Florence Griffith Joyner died in her sleep at home in the Canyon Crest neighborhood of Mission Viejo, California, at the age of 38.
The unexpected death was investigated by the sheriff-coroner’s office, which announced on October 22 that the cause of death was suffocation during a severe epileptic seizure.
She was also found to have had a cavernous hemangioma, a congenital brain abnormality that made Joyner subject to seizures. According to a family attorney, she had suffered a tonic–clonic seizure in 1990, and had also been treated for seizures in 1993 and 1994.
Griffith-Joyner’s supporters claimed that the autopsy cleared her of allegations that she used performance-enhancing drugs. The Orange County coroner’s office noted that the autopsy records showed that she did not die from drugs or banned substances. The coroner had requested that Griffith Joyner’s body specifically be tested for steroids, but was informed that there was not enough urine in her bladder and that the test could not accurately be performed on other biological samples.
After her death in 1998, Prince Alexandre de Merode, the Chairman of the International Olympic Committee’s medical commission, claimed that Joyner was singled out for extra, rigorous drug testing during the 1988 Olympic Games because of rumors of steroid use. De Merode told The New York Times that Manfred Donike, who was at that time considered to be the foremost expert on drugs and sports, failed to discover any banned substances during that testing.

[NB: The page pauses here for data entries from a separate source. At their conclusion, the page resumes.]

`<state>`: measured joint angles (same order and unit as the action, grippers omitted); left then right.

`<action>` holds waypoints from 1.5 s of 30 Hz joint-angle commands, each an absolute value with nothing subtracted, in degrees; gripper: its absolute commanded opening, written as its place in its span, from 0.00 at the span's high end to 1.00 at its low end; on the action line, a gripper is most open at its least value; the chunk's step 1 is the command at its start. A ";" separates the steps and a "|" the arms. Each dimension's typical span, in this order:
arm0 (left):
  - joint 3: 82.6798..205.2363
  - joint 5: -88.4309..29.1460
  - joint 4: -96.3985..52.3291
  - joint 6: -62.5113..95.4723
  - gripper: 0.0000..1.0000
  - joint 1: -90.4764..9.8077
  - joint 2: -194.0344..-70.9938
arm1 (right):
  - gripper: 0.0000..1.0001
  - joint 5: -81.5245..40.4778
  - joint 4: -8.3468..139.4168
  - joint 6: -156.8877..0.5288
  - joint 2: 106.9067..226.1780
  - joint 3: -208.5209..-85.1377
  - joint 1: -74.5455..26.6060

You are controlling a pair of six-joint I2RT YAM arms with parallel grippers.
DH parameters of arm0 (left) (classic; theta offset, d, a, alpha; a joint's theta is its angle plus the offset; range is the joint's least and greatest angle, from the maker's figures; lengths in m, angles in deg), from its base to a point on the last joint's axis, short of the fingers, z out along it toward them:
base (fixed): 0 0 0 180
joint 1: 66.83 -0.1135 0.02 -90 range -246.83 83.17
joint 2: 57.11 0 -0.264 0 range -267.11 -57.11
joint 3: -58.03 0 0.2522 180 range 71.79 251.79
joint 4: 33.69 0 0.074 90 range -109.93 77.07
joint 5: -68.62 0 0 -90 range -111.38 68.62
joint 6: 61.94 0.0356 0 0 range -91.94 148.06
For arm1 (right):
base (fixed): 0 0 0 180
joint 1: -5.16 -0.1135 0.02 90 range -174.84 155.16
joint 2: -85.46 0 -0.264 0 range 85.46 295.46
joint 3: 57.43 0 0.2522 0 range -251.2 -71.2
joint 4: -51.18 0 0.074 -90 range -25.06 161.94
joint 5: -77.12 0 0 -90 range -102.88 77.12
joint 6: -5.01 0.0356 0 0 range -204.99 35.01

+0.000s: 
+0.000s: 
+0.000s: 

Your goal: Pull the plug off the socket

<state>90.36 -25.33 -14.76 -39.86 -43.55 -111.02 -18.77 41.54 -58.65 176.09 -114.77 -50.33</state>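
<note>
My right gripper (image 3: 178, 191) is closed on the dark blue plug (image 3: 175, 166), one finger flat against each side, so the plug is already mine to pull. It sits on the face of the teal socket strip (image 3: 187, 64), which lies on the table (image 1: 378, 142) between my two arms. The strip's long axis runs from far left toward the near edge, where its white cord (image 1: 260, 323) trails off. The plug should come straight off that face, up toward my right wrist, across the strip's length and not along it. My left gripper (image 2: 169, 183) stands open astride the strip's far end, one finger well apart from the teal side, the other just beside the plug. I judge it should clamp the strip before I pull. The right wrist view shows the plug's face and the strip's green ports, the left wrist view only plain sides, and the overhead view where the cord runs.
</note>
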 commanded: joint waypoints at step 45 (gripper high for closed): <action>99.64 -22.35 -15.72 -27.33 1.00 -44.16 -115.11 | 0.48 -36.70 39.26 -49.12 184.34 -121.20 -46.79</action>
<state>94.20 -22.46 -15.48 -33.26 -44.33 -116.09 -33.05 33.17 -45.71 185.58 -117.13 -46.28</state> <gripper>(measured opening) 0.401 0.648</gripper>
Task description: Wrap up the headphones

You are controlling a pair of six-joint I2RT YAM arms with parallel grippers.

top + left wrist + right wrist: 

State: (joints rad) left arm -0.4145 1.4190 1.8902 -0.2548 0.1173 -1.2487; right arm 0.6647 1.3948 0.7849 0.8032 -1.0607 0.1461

Alexandre de Merode states: “We performed all possible and imaginable analyses on her…We never found anything. There should not be the slightest suspicion [on Florence Griffith Joyner].
Florence Delorez Griffith Joyner, also known as Flo Jo, was a track and field athlete. In 1982, Griffith graduated from UCLA with her bachelor’s degree in psychology.
She is STILL considered the “fastest woman of all time” based on the fact that the world records she set in 1988 for both the 100 meters and 200 meters still stand and have yet to be seriously challenged.
The city of Mission Viejo dedicated a park at the entrance to her neighborhood in her honor.